WORK INSTRUCTIONS: Could you copy each line of the listing that holds "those"?

INFORMATION PROVIDED:
┄┄┄┄┄┄┄┄┄┄
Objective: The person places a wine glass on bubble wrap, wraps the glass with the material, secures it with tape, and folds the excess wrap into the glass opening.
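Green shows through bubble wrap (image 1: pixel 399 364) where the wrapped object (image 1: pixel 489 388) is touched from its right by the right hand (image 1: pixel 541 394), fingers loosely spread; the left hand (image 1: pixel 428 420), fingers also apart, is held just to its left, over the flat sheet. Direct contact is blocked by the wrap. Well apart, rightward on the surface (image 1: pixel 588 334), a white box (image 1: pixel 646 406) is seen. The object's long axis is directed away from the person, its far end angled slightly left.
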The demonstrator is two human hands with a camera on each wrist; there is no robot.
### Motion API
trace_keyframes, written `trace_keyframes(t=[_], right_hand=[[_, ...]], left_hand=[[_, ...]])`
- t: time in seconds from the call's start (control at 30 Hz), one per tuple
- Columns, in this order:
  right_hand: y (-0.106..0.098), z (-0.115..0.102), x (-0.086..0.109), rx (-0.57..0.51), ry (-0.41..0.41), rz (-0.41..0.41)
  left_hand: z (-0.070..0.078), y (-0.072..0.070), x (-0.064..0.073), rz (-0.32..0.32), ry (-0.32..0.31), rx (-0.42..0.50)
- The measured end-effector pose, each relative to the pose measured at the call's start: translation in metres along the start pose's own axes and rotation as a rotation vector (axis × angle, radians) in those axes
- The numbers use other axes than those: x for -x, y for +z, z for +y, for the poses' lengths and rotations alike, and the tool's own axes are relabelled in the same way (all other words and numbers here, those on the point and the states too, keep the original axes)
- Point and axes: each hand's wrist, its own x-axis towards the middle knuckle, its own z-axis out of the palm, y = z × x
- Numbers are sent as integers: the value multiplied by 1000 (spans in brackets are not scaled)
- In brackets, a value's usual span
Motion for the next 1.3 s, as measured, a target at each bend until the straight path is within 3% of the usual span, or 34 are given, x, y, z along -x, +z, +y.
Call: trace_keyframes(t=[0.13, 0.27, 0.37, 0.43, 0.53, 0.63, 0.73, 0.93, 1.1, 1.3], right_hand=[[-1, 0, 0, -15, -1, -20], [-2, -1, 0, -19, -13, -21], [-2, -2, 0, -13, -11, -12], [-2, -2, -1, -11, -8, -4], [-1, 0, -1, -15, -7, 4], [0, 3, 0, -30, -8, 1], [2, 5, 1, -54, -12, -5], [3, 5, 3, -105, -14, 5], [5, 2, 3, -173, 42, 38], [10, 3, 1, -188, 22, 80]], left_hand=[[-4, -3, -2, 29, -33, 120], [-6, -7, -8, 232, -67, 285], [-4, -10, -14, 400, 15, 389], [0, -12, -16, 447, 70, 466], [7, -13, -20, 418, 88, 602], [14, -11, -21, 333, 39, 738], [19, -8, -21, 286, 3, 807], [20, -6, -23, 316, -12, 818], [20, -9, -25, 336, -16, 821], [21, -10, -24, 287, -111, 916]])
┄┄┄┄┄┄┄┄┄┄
RESULT OF THIS EXERCISE:
- The measured end-effector pose, each relative to the pose measured at the call's start: translation in metres along the start pose's own axes and rotation as a rotation vector (axis × angle, radians) in those axes
- The numbers use other axes than those: x for -x, y for +z, z for +y, for the poses' lengths and rotations alike, and the tool's own axes are relabelled in the same way (all other words and numbers here, those on the point and the states too, keep the original axes)

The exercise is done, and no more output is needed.